From: Yinka Daramola (o_daramola@hotmail.com)
Date: Tue Mar 18 2003 - 14:51:58 GMT-3
Here's the config I used on my 3550. I used one windows host (10.0.0.1) and
one Linux host (10.0.0.2) to test. The windows host with the new MAC address
did not respod to pings because arp was turn off and the routed port could
not learn its IP/MAC address.
The same results if you change the IP address of the linux host, its MAC
address is only known to map to one IP address and nothing else could be
learned.
int fas0/10
no switchport
ip address 10.0.0.5 255.255.255.0
no arp arpa
arp 100.1.1.2 00a0.cc78.7c80 ARPA
Then clear the arp cache.
This problem is misleading because everyone is trying to solve it with a
layer 2 solution (port security) the problem with that is it doesnot solve
the layer 3 issue. Arp is a layer 3 protocol that maps IP addresses to MAC
addresses, it does not run on switchports, so turning off arp on a
swicthport really does nothing. If you look beyond the layer 2 solution, and
test out the layer 3 solution it meets the requirements, but like I said you
need to add an ip address to the routed port.
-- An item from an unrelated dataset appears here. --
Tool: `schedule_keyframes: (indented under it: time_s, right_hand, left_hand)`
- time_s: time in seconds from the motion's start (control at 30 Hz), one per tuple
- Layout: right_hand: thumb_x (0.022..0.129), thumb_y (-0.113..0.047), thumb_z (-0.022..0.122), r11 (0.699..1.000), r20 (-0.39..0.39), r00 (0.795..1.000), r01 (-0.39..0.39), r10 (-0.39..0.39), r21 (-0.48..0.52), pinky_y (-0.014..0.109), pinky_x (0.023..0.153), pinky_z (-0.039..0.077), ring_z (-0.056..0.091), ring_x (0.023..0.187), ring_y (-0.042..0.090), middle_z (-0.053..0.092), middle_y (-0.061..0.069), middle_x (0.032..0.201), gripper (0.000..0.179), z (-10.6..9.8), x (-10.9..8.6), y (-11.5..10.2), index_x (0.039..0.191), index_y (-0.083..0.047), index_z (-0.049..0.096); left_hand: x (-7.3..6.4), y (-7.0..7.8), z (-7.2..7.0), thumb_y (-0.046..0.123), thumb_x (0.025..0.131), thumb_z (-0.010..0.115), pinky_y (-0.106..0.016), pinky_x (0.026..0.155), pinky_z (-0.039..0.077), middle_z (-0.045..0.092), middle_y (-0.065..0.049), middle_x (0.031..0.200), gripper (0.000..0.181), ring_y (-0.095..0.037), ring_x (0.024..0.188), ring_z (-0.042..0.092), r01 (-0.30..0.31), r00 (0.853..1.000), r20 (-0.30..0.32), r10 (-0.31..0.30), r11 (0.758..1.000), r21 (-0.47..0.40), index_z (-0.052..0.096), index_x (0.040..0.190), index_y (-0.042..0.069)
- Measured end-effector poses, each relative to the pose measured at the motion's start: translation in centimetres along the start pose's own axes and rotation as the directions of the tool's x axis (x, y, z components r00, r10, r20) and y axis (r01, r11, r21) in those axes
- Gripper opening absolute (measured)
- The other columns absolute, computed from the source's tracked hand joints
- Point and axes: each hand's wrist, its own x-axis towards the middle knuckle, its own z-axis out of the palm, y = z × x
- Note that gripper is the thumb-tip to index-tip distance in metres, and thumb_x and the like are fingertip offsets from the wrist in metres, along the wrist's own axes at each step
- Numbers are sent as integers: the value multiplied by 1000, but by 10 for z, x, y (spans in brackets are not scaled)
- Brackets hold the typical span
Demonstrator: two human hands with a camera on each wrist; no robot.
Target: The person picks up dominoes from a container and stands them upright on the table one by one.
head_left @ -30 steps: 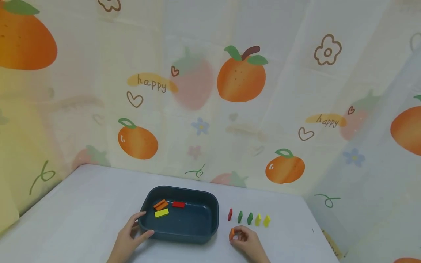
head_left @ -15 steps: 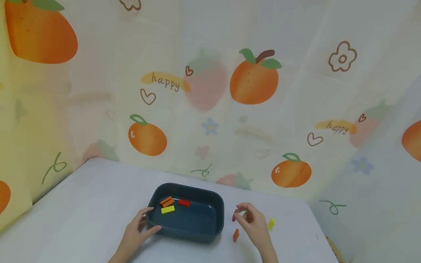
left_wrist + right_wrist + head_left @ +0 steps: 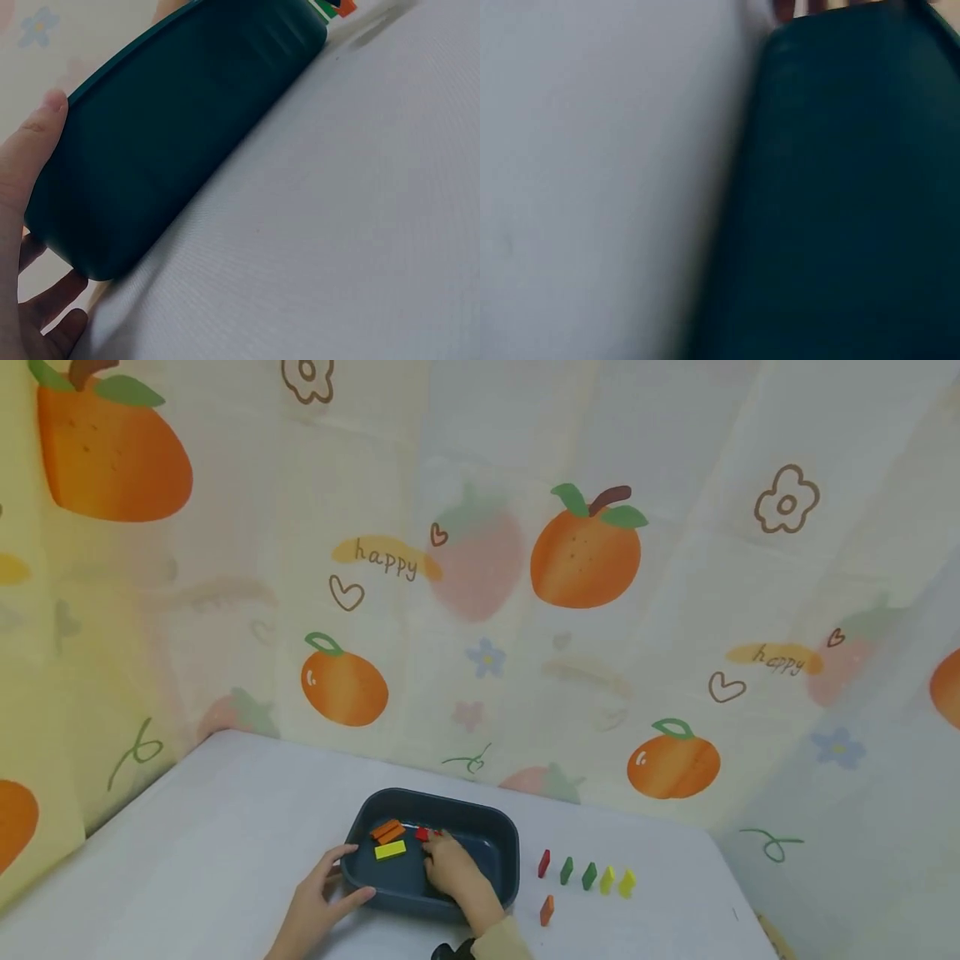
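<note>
My left hand (image 3: 318, 893) holds the front left corner of a dark blue-green basin (image 3: 513, 860), thumb on its front side and fingers round the left end. In the left wrist view the thumb (image 3: 41, 131) lies against the basin's rim. Inside the basin, my right hand (image 3: 453, 868) has its fingertips on a red domino block (image 3: 422, 833), partly covering it. To its left lie two orange domino blocks (image 3: 387, 832) and a yellow domino block (image 3: 390, 850). In the right wrist view the basin's outer wall (image 3: 840, 187) fills the right side, and the right fingers are not seen.
Right of the basin, a row of domino blocks stands upright: a red one (image 3: 543, 863), two green ones (image 3: 567, 870) and two yellow ones (image 3: 627, 883). An orange domino block (image 3: 547, 910) stands in front of them. A patterned curtain (image 3: 480, 610) hangs behind the white table (image 3: 285, 793).
My right hand let go of the orange domino block, leaving it standing, touched the standing red one, then moved left into the basin. My left hand stays on the basin.
</note>
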Motion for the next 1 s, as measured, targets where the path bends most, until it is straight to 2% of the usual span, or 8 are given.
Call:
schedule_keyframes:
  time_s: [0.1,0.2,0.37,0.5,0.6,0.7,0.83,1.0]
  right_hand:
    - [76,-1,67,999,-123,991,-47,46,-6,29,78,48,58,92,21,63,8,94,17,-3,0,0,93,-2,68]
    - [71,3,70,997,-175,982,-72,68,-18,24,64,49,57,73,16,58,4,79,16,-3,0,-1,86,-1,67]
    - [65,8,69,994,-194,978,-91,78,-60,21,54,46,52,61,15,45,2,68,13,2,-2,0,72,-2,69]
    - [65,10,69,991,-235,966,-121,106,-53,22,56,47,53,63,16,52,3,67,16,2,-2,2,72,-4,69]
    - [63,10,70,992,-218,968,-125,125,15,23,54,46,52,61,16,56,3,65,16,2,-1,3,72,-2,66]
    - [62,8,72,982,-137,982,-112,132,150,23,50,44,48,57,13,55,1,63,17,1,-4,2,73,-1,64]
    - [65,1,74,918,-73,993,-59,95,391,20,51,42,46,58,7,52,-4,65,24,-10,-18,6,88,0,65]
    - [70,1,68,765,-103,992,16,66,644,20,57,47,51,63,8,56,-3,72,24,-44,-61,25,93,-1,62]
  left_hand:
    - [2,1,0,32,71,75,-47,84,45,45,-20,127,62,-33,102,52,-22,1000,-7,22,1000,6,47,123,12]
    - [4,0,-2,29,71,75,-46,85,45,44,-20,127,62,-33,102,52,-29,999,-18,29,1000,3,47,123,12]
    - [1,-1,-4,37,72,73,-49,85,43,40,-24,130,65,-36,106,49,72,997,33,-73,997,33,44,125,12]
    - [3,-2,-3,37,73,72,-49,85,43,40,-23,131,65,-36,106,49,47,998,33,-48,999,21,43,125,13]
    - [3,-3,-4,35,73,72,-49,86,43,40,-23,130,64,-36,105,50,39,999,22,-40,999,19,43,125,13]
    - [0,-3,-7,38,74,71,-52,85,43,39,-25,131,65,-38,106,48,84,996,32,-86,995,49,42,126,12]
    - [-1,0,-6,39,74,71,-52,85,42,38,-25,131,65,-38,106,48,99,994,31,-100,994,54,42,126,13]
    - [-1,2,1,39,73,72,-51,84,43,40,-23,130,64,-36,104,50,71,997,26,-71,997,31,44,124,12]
Yinka Daramola, MCSE, CCNP RHCE
Red Hat Inc.
----- Original Message -----
From: <ccie1@hotmail.com>
To: "Yinka Daramola" <o_daramola@hotmail.com>
Sent: Tuesday, March 18, 2003 7:46 AM
Subject: Re: port filtering
> yinka:
> Could you provide a sample config? Thanks
> ----- Original Message -----
> From: "Yinka Daramola" <o_daramola@hotmail.com>
> To: <ccielab@groupstudy.com>
> Sent: Monday, March 17, 2003 4:32 PM
> Subject: Re: port filtering
>
>
> > I have tested a solution that seems to work for this. But no sure if it
> > meets the requirements.
> > - configure a static arp for the port
> > - change the interface to a routed port
> > - turn off arp on the interface
> > - give the interface an ip address on that subnet.
> >
> > It will only allow the configured staic IP address and MAC address,
since
> > arp is turned off. The only issue is that you need to make it a routed
> potr
> > with an ip address.
> >
> > Yinka Daramola, MCSE, CCNP RHCE
> > Red Hat Inc.
> > > ----- Original Message -----
> > > From: "Jung, Jin" <jin.jung@lmco.com>
> > > To: <ccie1@hotmail.com>
> > > Cc: <ccielab@groupstudy.com>
> > > Sent: Monday, March 17, 2003 12:53 PM
> > > Subject: RE: port filtering
> > >
> > >
> > > > Well,,
> > > >
> > > > No
> > > > But is it true that, it will accept some other ip address only if
you
> > > > configure it on the 3550, if you only configure single static arp
for
> > this
> > > > address, switch will only accept this ip only?
> > > >
> > > > Jin jung...
> > > >
> > > >
> > > > -----Original Message-----
> > > > From: ccie1@hotmail.com [mailto:ccie1@hotmail.com]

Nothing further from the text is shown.